Design and development

December 16, 2009

A new word to help with the climate debate

Filed under: Climate concerns, Environmental action — Paul Downton @ 3:30 pm

The climate change debate in this country is messy and surprisingly inconclusive. Maybe we need new words to help us meet the challenge of discussing it more rationally. Can I suggest the following? –

plimering (verb) – The wilful misrepresentation and obfuscation of facts (espec. scientific) particularly when undertaken in a bellicose and bullying manner.

December 11, 2009

Environmentalists have lost their way

Filed under: Environmental action, Environmental architecture — Paul Downton @ 12:29 pm

The Ecologist of 9 December 2009 published an interview with Paul Kingsnorth, former deputy editor of the Ecologist, who “tells Matilda Lee why an obsession with CO2 has distracted environmentalists, and why we may already be beyond the point of no return…” (http://www.theecologist.org/Interviews/378231/paul_kingsnorth_environmentalists_have_lost_their_way.html )

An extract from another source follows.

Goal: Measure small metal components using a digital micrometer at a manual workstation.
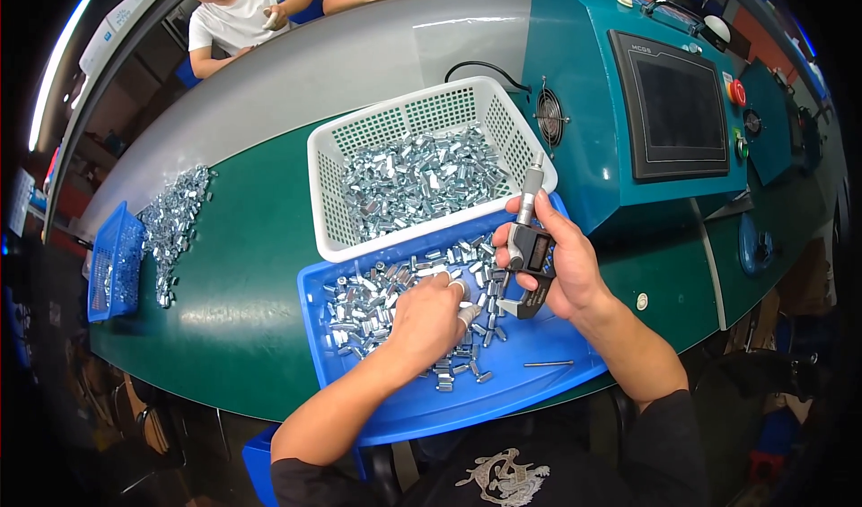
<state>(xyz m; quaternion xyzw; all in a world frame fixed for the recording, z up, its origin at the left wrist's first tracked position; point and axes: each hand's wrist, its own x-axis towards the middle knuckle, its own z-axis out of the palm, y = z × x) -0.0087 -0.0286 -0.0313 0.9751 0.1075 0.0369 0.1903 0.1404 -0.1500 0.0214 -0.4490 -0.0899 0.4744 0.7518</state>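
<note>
My right hand (576, 269) is wrapped round a digital micrometer (526, 254), its grey thimble pointing up and its black frame pointing down. Nothing shows between the micrometer's jaws as far as I can see. My left hand (427, 317) reaches down into small shiny metal hex pieces (364, 305) lying loose in a shallow blue tray (449, 410). Its fingers are curled and wear pale finger covers; what they pinch, if anything, is hidden. A thin metal pin (548, 363) lies at the tray's right side.
Behind the tray, overlapping its far edge, a white perforated basket (318, 193) holds many more metal pieces. A teal machine (579, 103) with a dark screen stands at the right. Far left are a loose heap (175, 224) and a small blue basket (101, 273). Two people sit across the table.
</note>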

I totally agree with most of what Paul Kingsnorth has to say. I’ve been ranting on about the same thing to the few people I know who’ll listen and, oh yes, I’ve written a book about it ( http://www.springer.com/life+sci/ecology/book/978-1-4020-8495-9 ).

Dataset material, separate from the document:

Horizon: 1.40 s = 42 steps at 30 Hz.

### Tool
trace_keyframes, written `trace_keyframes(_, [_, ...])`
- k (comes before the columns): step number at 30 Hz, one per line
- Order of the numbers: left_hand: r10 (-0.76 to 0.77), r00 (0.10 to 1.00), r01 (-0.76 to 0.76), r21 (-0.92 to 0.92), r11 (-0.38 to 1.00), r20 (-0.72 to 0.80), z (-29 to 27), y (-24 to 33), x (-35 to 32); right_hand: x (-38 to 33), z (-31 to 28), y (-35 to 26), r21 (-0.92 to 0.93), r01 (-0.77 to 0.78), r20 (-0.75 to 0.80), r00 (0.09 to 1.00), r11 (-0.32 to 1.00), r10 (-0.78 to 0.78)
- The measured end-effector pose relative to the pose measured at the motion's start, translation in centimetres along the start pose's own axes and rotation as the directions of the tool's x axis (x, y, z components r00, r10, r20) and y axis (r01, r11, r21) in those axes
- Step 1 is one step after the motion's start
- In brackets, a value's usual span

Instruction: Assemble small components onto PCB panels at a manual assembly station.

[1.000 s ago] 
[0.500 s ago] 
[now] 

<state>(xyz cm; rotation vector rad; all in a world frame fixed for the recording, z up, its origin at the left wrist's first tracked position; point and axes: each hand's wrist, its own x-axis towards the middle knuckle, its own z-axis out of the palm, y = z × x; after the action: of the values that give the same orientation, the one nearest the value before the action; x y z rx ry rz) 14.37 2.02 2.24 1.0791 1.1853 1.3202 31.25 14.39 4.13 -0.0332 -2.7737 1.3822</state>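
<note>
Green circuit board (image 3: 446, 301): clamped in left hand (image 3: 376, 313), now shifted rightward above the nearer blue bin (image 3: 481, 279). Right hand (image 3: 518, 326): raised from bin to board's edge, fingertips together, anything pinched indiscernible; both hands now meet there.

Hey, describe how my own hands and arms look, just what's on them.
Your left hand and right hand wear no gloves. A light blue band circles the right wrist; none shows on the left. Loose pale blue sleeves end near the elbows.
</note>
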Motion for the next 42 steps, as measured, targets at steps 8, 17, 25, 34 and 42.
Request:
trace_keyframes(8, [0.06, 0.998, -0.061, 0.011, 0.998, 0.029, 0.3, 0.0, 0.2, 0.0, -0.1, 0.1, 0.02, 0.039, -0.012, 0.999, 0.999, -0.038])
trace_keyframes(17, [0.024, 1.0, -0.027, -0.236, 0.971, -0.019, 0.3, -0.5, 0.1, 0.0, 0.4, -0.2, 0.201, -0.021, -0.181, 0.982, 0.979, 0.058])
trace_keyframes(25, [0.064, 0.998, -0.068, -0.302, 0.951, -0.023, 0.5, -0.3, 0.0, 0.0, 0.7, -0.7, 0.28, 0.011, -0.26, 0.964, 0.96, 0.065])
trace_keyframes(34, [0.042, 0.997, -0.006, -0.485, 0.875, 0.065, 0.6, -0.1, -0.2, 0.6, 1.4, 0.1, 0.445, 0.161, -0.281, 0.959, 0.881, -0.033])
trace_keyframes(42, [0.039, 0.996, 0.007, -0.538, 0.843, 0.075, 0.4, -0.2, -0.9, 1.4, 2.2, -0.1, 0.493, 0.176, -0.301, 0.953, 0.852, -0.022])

In the world of architecture and planning it’s worse – nobody seems to understand the simple idea that we are part of a living system and need to do whatever we must to keep it alive! Zero carbon, urban agriculturalised ’sustainable’ boxes just won’t cut it.

CO2 emissions are a symptom of a much bigger and deeper problem and Kingsnorth has almost put his finger on it. ‘Almost’? Well, I looked at his Dark Mountain website ( http://www.dark-mountain.net/ ) and it’s good, but ‘uncivilisation’ is off the point – we need more civilisation, an advanced and ecologically literate civilisation. We’ve industrialised and urbanised the planet and the idea we can simply go into reverse and ‘uncivilise’ is a recipe for disaster – one that will disadvantage the disadvantaged most of all.

Kingsnorth’s dream is too English and nostalgic – any serious attempt to map a path to a viable future has to be tested against the reality of, say, China, where any suggestion of ‘uncivilisation’ won’t last long enough for even the smartest of cultural mechanics to try and explain the idea.